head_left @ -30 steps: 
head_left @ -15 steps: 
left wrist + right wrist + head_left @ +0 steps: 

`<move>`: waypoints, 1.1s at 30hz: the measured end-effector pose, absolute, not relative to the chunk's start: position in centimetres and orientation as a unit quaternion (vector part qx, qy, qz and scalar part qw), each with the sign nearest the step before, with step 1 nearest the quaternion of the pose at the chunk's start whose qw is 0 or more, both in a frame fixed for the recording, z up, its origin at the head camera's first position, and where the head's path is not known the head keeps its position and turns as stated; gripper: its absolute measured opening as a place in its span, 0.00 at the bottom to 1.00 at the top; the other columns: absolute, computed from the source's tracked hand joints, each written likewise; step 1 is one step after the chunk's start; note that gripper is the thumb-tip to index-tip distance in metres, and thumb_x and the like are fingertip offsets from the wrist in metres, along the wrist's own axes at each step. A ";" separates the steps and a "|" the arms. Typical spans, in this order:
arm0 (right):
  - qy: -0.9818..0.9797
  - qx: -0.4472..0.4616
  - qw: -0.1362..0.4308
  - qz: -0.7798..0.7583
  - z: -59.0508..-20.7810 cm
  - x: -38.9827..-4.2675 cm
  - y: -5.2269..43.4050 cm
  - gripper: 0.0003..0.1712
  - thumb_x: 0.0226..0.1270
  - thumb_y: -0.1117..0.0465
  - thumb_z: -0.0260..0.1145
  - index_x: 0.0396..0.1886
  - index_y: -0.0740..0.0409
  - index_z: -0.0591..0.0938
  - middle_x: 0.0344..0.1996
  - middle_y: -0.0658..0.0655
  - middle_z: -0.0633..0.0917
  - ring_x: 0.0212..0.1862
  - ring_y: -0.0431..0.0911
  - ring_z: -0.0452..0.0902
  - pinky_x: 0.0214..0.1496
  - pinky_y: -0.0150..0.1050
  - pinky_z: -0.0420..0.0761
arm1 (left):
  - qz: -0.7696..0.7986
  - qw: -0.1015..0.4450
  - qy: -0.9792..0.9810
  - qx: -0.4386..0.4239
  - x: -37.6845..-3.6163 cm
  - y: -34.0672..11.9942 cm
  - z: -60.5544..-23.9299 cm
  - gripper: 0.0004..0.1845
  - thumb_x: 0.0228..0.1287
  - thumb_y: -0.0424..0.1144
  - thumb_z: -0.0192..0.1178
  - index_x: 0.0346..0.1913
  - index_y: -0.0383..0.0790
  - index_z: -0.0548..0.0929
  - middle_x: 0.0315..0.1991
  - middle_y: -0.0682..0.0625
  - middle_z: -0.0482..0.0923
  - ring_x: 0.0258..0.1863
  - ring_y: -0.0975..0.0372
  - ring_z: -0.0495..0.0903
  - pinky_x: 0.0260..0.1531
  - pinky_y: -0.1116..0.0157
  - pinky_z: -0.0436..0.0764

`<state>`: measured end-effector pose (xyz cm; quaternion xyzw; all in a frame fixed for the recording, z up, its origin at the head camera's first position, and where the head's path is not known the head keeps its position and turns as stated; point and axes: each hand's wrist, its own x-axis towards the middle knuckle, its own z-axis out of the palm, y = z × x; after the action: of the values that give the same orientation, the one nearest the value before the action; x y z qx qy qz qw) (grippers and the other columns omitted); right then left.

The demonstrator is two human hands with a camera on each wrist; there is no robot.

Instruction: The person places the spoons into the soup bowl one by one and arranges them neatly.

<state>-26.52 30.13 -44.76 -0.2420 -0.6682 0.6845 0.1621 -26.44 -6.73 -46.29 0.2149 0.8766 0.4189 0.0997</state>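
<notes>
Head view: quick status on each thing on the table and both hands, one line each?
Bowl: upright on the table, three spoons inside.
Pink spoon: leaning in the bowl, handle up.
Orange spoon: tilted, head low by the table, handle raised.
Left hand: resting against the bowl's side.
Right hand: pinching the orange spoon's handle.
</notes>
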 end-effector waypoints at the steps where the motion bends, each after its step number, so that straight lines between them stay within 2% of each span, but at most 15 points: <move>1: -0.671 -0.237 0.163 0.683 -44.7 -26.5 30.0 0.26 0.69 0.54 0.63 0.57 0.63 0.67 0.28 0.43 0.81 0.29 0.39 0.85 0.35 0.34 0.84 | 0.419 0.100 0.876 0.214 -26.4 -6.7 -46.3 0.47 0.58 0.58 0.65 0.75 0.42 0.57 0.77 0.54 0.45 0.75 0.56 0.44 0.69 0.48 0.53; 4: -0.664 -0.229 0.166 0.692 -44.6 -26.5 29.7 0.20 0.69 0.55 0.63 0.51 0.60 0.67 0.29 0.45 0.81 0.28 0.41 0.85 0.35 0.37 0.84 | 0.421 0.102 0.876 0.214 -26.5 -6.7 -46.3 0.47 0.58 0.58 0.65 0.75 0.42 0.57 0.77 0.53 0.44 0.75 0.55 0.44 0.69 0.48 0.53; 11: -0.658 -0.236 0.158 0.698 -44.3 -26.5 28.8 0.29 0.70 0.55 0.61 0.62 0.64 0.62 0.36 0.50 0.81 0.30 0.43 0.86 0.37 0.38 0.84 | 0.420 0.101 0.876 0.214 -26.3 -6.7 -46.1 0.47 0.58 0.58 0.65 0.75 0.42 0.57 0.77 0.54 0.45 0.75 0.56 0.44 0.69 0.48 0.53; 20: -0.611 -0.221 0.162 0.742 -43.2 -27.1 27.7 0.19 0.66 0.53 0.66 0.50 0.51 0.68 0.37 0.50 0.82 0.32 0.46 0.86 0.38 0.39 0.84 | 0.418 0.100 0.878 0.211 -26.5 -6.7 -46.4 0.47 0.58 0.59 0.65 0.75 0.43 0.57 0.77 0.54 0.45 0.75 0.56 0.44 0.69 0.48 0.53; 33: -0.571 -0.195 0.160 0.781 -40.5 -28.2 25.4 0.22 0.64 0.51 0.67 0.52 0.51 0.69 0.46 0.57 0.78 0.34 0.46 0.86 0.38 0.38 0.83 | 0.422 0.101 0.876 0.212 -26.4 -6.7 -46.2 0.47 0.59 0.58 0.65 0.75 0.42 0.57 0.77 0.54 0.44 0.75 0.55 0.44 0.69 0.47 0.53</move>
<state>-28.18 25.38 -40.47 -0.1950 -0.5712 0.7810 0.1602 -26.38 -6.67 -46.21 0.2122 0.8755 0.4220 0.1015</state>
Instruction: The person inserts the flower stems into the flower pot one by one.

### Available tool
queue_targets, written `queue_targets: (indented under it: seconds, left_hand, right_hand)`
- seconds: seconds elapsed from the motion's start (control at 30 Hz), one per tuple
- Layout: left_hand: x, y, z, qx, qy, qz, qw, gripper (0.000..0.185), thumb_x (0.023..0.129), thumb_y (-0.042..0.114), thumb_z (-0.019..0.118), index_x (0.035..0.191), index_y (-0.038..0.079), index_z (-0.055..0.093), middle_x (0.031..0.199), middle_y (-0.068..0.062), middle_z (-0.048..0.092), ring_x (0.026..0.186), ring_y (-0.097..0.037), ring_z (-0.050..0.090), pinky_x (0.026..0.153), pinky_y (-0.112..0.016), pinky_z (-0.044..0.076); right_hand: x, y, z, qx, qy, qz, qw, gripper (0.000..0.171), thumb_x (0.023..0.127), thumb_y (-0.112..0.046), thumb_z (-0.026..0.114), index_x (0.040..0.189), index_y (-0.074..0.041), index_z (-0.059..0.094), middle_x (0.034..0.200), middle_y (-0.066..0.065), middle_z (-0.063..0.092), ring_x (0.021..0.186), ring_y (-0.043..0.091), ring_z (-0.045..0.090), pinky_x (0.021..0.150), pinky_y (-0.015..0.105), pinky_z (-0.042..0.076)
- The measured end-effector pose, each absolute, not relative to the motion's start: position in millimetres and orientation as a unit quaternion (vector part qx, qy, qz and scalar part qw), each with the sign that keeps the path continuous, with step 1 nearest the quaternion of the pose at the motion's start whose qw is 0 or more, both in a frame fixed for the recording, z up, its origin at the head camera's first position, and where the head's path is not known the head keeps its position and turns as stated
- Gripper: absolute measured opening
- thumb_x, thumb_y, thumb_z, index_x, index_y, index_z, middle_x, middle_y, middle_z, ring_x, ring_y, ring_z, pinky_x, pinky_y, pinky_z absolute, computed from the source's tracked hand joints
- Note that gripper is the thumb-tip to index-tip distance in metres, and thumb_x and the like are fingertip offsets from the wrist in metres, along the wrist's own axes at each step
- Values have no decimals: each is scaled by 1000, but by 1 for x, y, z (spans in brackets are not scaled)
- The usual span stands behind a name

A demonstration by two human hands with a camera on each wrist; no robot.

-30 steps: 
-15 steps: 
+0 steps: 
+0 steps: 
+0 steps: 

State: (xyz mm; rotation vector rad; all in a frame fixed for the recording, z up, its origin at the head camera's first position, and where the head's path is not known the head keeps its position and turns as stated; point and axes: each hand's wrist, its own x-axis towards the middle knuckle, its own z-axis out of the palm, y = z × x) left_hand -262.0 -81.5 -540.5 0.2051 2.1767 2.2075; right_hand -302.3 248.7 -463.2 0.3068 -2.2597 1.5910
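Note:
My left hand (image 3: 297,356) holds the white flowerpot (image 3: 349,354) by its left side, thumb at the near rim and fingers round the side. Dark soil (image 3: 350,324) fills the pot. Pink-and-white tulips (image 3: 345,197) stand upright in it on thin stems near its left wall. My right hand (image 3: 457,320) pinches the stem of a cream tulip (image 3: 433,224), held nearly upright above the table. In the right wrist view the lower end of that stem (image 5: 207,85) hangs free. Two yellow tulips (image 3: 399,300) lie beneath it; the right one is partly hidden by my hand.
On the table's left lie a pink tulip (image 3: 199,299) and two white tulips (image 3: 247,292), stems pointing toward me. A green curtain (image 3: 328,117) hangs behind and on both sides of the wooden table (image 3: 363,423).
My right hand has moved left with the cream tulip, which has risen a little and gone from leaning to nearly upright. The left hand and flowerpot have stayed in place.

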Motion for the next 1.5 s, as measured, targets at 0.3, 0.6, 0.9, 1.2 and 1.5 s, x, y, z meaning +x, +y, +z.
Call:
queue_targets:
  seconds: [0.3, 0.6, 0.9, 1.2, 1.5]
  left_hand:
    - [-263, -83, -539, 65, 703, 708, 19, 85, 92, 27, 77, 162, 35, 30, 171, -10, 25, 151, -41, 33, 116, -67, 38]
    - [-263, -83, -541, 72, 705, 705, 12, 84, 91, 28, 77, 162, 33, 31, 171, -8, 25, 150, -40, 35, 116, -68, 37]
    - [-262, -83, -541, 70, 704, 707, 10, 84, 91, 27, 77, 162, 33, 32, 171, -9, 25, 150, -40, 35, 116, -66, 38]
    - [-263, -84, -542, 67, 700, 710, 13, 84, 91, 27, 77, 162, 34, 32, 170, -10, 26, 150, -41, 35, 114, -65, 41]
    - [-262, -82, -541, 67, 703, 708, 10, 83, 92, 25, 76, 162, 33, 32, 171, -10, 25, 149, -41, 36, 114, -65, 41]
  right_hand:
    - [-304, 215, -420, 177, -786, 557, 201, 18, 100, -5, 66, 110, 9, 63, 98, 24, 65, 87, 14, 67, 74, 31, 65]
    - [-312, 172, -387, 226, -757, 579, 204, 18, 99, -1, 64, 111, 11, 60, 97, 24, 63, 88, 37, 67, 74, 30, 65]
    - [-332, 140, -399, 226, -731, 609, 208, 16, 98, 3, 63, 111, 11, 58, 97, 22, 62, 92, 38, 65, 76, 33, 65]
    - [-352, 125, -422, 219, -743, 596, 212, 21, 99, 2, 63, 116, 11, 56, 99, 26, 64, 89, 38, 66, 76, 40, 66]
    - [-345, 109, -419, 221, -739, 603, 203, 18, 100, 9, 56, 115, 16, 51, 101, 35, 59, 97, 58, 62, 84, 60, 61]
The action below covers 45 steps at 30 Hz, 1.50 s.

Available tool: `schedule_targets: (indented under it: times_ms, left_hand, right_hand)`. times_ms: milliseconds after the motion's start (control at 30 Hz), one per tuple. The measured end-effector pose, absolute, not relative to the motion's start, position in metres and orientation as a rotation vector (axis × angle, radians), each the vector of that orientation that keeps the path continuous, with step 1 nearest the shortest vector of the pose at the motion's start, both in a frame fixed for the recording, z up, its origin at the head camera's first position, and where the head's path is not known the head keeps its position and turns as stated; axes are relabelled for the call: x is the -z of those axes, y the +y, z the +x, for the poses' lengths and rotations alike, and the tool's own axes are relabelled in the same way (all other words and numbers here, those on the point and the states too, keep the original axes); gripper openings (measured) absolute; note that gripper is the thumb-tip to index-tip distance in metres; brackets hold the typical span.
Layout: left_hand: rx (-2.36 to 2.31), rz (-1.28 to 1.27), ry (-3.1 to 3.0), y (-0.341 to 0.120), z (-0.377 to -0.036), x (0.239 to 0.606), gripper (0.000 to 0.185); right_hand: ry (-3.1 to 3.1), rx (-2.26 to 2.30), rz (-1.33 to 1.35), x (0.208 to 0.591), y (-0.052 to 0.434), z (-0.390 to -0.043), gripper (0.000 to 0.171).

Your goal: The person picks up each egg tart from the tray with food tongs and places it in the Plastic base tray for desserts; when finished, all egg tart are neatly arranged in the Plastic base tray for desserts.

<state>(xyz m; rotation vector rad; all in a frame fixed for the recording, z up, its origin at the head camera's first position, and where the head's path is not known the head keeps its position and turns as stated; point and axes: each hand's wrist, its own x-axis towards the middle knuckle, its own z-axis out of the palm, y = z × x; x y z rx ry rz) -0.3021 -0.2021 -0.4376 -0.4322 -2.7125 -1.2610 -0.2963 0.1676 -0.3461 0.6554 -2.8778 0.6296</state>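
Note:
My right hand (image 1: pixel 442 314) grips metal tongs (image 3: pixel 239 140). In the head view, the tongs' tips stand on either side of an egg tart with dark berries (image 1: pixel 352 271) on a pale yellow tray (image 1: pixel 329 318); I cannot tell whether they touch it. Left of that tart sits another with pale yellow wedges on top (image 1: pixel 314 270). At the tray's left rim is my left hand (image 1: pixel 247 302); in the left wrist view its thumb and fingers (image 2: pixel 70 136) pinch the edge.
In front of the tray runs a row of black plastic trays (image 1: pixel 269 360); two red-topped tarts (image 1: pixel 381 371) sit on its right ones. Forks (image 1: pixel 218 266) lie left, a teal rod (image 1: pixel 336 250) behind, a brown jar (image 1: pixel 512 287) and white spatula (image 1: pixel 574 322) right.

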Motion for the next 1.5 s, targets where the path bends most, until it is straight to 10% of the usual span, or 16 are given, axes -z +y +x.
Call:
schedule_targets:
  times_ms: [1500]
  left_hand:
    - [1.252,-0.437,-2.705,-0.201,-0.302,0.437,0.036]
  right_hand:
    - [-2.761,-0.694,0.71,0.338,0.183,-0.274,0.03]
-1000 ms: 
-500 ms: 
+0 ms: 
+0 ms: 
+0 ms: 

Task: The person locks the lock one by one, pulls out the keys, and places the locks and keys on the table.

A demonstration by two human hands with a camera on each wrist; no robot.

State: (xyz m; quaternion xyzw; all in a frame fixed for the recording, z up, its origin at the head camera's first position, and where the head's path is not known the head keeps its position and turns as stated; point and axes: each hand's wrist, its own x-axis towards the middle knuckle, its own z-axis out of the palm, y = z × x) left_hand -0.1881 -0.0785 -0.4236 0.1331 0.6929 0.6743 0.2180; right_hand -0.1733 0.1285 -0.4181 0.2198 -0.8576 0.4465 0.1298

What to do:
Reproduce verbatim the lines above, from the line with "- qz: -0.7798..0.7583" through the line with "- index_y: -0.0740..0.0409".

Result:
  - qz: -0.7798..0.7583
  - z: -59.0508..-20.7810 cm
  - x: -38.9827..-4.2675 cm
  - y: -5.2269..43.4050 cm
  - gripper: 0.0003..0.1712
  - thumb_x: 0.0226..0.1270
  - thumb_y: -0.1117..0.0465
  - thumb_z: -0.0260..0.1145
  - index_x: 0.0396..0.1886
  - index_y: -0.0740..0.0409

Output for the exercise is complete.